What I have found interesting though is that I started some cucumber seeds indoors the same time I planted the others outdoors. This little guy was one of my indoor seedlings which has been transplanted into the raised bed. See how much smaller it is than the rest?
I’ve discovered that direct sowing (planting the seed straight into the ground outside) cucumber plants works better than starting them inside and transplanting them. Good to know for next year!
I plan on building some sort of trellis or cradle out of string for the plants to climb up to the top of the fence. Guess I better get on it soon, too!
Hopefully, the tips you’ve learned for growing cucumbers in this post have been helpful. Whether you enjoy eating cucumbers fresh in salads or you prefer to make your own pickles, I hope you have the best growing season yet!
last update: 12/13/2021 by Rebekah Pierce
A city girl learning to homestead on an acre of land in the country. Wife and homeschooling mother of four. Enjoying life, and everything that has to do with self sufficient living.
7 thoughts on “Growing Cucumbers”
Chickens don’t like to walk on wire, so if you have some spare chicken wire or some other extra pieces of some sort of wire fencing lying around, put that on the ground in your bed around your plants. We did that to our young fruit trees in our chicken yard, and they totally stopped bothering the ground around the trees. Your cucumbers are looking good–they’ll definitely need a strong trellis of some sort. Once the cucumbers start coming on with a vengeance, the vines get very heavy. Good luck!
I’ve stuck some old cheap/busted trellis up against the house for the cucumbers to roam up. Once the first tendril of your cukes gets to the fence, you’ll be golden. They’ll climb up and over before you know it.
(I’ve also had the same direct-sowing realization as well over the years – especially with onions and lettuce and marigolds and so on, you’re not alone in that one… now I toss things outside and let them duke it out with the weather.)
I’ve been reading your blog for awhile. I got hooked on your “Lessons from Butterberry Farm” series. I loved reading those stories.
Last year I turned a tomato cage upside down over my cucumber plants.I worked really well. It even kept the chickens from scratching them up. Once the plant starts growing it is very easy to wrap it around the tomato cage.
I’ve given you the “Sunshine Award” come on over to my blog to get it!

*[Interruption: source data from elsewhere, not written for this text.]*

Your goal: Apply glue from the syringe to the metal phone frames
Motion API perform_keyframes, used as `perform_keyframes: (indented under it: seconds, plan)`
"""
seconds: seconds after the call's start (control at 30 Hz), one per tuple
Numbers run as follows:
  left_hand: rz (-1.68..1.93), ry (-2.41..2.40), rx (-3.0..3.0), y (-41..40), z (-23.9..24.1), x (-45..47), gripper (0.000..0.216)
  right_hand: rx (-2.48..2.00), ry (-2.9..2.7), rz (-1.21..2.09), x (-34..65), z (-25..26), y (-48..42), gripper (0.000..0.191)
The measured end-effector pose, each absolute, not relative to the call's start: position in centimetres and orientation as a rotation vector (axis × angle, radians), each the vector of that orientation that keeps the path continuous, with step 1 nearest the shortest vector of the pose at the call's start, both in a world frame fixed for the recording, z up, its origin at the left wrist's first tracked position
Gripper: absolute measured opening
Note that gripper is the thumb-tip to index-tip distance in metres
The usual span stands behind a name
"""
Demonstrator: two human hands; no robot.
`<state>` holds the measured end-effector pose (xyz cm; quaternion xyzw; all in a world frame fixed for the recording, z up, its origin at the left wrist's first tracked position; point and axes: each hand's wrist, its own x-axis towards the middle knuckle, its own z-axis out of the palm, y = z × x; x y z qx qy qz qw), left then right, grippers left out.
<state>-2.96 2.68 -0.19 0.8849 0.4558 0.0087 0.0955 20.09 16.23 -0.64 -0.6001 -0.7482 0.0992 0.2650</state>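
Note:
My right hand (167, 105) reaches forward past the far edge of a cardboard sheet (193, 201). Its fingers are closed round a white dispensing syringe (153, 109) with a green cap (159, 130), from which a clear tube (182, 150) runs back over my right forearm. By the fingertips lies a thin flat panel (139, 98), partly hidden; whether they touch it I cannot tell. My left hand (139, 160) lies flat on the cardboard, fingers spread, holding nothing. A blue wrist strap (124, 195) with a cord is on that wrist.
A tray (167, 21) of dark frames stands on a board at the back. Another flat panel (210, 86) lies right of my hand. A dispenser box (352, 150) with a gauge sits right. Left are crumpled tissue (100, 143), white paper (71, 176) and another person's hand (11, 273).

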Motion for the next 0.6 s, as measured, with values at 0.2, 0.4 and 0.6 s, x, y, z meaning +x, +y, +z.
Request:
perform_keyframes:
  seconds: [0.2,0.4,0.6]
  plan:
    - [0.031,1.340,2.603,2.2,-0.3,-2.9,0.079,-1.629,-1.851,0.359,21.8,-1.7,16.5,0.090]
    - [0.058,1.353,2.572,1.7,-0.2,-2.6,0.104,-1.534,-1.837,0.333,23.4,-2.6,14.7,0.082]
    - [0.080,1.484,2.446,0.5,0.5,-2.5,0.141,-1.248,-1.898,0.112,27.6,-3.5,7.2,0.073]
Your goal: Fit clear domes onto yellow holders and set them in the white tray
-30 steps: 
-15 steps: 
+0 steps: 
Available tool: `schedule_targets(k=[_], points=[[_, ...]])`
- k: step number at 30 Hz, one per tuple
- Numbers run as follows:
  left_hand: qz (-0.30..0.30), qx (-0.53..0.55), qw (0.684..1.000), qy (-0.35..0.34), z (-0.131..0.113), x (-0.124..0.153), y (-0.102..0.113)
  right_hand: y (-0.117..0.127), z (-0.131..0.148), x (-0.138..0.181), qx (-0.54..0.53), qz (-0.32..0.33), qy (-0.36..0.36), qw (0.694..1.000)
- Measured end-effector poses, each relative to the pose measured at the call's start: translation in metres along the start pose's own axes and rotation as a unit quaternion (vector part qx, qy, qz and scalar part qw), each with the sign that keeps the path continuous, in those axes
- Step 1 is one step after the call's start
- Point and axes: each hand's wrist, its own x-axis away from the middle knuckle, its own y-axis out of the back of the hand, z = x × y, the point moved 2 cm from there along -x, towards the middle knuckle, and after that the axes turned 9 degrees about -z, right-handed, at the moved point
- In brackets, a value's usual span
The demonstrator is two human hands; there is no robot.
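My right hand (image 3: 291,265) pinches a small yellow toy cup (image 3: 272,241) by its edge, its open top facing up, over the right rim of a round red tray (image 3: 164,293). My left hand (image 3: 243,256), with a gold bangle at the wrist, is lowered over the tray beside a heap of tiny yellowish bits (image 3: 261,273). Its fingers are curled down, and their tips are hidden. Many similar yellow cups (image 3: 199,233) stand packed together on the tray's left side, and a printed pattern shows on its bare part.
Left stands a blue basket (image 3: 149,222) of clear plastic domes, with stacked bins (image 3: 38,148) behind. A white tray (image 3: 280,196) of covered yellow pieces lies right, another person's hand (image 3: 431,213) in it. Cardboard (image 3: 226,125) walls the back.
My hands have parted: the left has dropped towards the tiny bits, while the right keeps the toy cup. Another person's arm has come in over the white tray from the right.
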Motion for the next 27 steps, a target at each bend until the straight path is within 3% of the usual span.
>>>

Your cucumbers are doing a lot better than mine. . I had tried the same thing to start them indoors but had the same results. I planted them by a fence so this is some thing new for me as well and i’m anxious to see how it will work out. I did peas on a fence and they look amazing so if my cucmbers do half as well I’ll be happy. If they have some thing to vine on i think that is all you need.
Is using twine strung up for them to climb on heavy duty enough or will it or the plant fall down because of the weight? Also do they have to be planted in pairs for the sake of pollination? It’s just about warm enough to plant them where I live and I was only planning on one plant but maybe I’ll have to do two.
If you make a net type structure with twine and secure it well it will hold. I don’t think they *have* to be planted in pairs, but if I were you I’d plant at least 2. Otherwise you won’t get many cukes.